** Opening Information shown block **
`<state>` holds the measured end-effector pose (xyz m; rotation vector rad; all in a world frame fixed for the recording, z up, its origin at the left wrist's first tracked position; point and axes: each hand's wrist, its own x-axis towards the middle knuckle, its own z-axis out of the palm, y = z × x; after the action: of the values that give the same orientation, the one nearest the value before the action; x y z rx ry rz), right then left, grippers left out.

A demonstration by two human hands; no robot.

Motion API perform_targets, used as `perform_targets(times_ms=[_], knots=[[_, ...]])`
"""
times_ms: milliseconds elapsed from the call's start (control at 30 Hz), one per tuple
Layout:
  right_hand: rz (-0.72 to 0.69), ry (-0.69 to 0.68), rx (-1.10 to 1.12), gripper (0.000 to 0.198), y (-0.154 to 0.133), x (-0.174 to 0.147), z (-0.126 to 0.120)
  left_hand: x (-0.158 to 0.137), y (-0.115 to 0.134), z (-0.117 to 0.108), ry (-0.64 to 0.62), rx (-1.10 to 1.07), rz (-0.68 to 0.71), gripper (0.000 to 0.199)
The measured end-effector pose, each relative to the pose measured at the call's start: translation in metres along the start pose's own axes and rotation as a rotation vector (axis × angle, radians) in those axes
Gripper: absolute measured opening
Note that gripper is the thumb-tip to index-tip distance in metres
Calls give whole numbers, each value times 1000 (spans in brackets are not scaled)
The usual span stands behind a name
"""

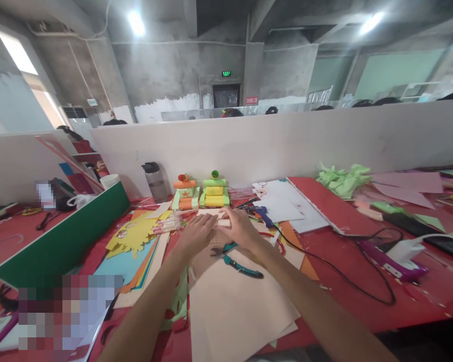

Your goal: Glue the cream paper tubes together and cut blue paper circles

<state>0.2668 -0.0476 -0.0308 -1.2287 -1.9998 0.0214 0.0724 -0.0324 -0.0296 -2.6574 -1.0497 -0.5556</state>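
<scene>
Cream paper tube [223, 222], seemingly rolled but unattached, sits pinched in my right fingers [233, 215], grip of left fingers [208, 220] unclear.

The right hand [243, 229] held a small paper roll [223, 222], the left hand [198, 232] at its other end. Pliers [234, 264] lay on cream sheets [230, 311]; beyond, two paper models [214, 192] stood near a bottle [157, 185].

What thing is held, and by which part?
The right hand grips a cream paper roll at its right end; whether the left hand holds it is unclear.
</scene>
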Motion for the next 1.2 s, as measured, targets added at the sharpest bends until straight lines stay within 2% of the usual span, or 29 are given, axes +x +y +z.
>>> perform_targets(times_ms=[167, 267, 433, 667, 967, 1200], knots=[[-59, 54, 52, 39, 8, 0, -13, -1, -9, 5, 51, 8, -22, 38], [-64, 111, 122, 33, 14, 1, -24, -1, -16, 5, 122, 0, -38, 37], [92, 120, 281, 15, 20, 3, -28, -1, -17, 1, 158, -14, -57, 30], [209, 1, 452, 22, 26, 3, -20, 0, -12, 4, 176, 27, -78, 31], [269, 17, 416, 25, 18, 3, -18, 0, -11, 6, 145, 47, -92, 34], [300, 23, 393, 18, 16, 2, -18, 1, -6, 8, 166, 71, -83, 35]])
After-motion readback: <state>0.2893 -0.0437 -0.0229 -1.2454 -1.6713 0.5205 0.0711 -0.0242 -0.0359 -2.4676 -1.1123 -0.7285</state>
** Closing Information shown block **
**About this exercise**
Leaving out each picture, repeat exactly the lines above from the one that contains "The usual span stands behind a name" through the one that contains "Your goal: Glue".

**Task answer**
The usual span stands behind a name
"""


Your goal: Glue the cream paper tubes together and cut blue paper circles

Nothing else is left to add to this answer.